Without reproducing any picture, copy the records word for word.

▬▬▬▬▬▬▬▬▬▬

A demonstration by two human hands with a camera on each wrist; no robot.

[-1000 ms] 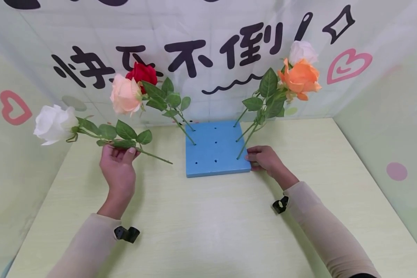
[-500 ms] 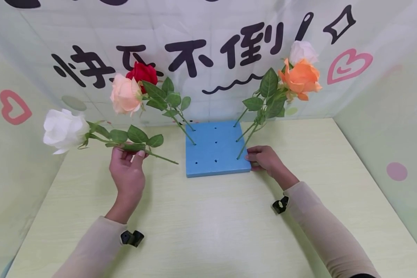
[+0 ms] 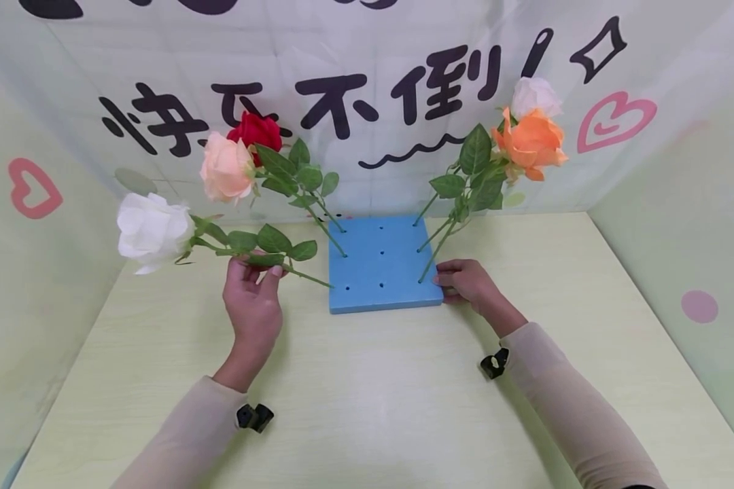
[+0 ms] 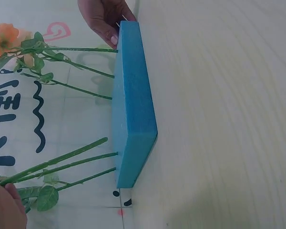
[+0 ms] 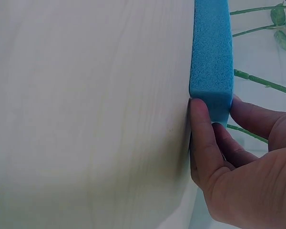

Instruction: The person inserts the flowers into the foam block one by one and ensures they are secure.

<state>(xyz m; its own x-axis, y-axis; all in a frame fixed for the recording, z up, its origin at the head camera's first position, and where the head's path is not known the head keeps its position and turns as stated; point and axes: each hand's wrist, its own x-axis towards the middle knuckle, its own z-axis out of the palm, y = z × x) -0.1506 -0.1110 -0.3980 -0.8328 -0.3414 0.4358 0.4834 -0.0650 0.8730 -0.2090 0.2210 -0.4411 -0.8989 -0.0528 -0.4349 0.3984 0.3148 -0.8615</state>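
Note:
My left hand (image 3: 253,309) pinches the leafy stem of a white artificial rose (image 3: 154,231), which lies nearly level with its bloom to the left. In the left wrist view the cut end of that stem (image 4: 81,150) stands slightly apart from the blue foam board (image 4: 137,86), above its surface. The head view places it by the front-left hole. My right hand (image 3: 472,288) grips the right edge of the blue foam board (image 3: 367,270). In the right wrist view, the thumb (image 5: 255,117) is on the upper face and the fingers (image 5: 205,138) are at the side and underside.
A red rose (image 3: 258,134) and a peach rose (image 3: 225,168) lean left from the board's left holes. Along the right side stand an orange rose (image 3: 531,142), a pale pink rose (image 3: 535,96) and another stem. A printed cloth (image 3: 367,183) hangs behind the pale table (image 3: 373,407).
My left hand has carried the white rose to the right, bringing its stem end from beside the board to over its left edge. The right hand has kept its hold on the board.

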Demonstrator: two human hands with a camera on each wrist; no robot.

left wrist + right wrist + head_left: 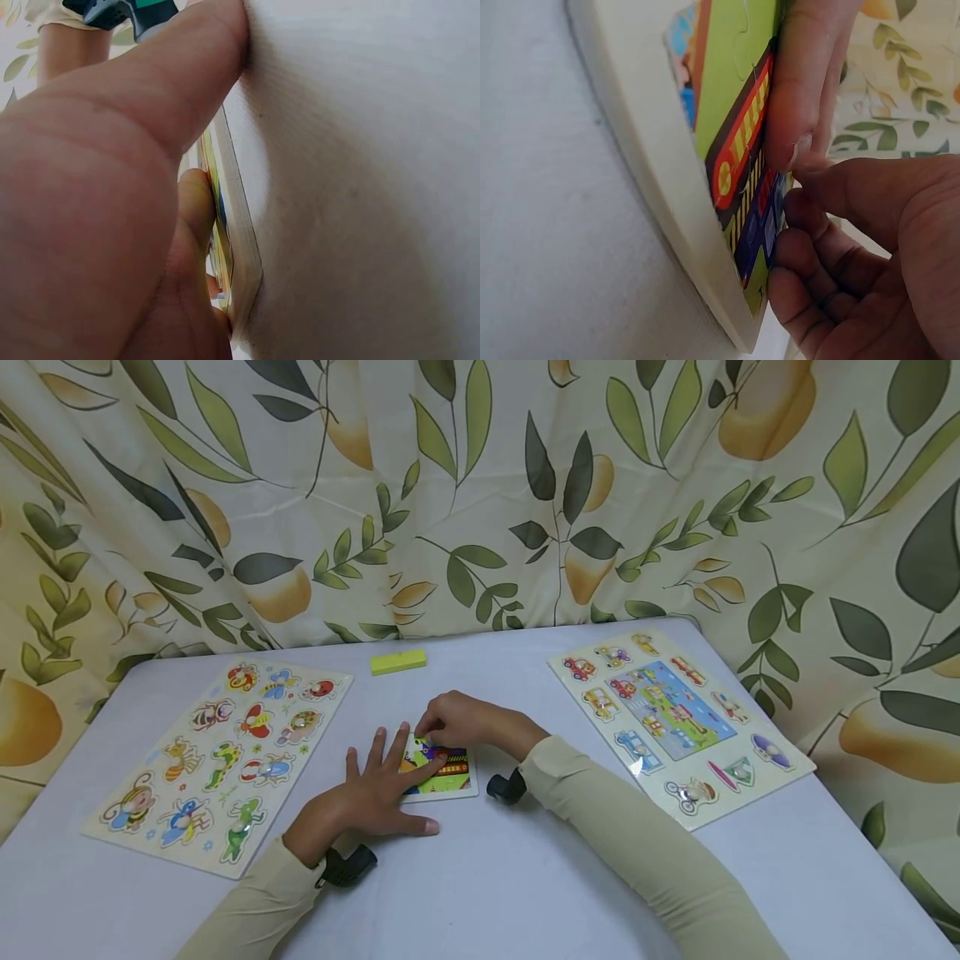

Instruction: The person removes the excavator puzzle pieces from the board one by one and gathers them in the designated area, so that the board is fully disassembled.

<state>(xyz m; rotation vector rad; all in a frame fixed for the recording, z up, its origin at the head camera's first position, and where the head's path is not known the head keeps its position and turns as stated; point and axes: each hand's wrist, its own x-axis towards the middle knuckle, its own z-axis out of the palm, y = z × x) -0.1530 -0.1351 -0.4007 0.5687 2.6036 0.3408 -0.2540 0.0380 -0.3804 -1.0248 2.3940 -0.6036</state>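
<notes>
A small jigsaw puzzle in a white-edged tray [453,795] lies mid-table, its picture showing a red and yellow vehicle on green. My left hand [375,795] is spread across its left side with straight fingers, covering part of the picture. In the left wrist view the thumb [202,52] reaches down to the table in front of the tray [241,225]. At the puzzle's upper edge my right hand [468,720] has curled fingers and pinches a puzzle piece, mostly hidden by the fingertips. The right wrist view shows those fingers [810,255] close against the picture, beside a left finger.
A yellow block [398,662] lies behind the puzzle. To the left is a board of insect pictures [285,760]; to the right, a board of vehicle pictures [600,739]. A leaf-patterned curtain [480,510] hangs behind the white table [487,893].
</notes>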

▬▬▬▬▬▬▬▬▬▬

**SOLUTION FOR THIS EXERCISE:**
A demonstration by two human hands with a camera on each wrist; no robot.

[-1000 ms] 
[-500 ms] 
[+0 ms] 
[+0 ms] 
[+0 ms] 

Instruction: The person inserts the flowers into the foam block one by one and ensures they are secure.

<state>(xyz m; its own x-axis, y-axis; all in a frame fixed for the recording, z up, its origin at the head camera's first position, and where the head's path is not known the head keeps its position and turns as stated; point and axes: each hand's wrist, its own x-axis towards the middle knuckle, its own z-axis out of the palm, y = z × x) -0.1506 -0.1110 -0.3980 -0.8328 -0.3414 0.4358 0.4834 -0.0650 0.8730 -0.2090 0.2210 -0.4411 -0.8989 -0.0528 -0.4349 0.3984 0.3148 -0.8615</state>
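Note:
My left hand (image 3: 253,309) pinches the leafy stem of a white artificial rose (image 3: 154,231), which lies nearly level with its bloom to the left. In the left wrist view the cut end of that stem (image 4: 81,150) stands slightly apart from the blue foam board (image 4: 137,86), above its surface. The head view places it by the front-left hole. My right hand (image 3: 472,288) grips the right edge of the blue foam board (image 3: 367,270). In the right wrist view, the thumb (image 5: 255,117) is on the upper face and the fingers (image 5: 205,138) are at the side and underside.
A red rose (image 3: 258,134) and a peach rose (image 3: 225,168) lean left from the board's left holes. Along the right side stand an orange rose (image 3: 531,142), a pale pink rose (image 3: 535,96) and another stem. A printed cloth (image 3: 367,183) hangs behind the pale table (image 3: 373,407).
My left hand has carried the white rose to the right, bringing its stem end from beside the board to over its left edge. The right hand has kept its hold on the board.
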
Demonstrator: two human hands with a camera on each wrist; no robot.

left wrist + right wrist + head_left: 

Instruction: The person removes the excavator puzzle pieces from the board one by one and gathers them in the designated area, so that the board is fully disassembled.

<state>(xyz m; rotation vector rad; all in a frame fixed for the recording, z up, its origin at the head camera's first position, and where the head's path is not known the head keeps its position and turns as stated; point and axes: each hand's wrist, its own x-axis towards the middle knuckle, its own z-axis out of the palm, y = z × x) -0.1530 -0.1351 -0.4007 0.5687 2.6036 0.3408 -0.2540 0.0380 -0.3804 -1.0248 2.3940 -0.6036</state>
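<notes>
A small jigsaw puzzle in a white-edged tray [453,795] lies mid-table, its picture showing a red and yellow vehicle on green. My left hand [375,795] is spread across its left side with straight fingers, covering part of the picture. In the left wrist view the thumb [202,52] reaches down to the table in front of the tray [241,225]. At the puzzle's upper edge my right hand [468,720] has curled fingers and pinches a puzzle piece, mostly hidden by the fingertips. The right wrist view shows those fingers [810,255] close against the picture, beside a left finger.
A yellow block [398,662] lies behind the puzzle. To the left is a board of insect pictures [285,760]; to the right, a board of vehicle pictures [600,739]. A leaf-patterned curtain [480,510] hangs behind the white table [487,893].
</notes>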

This exercise requires no further work.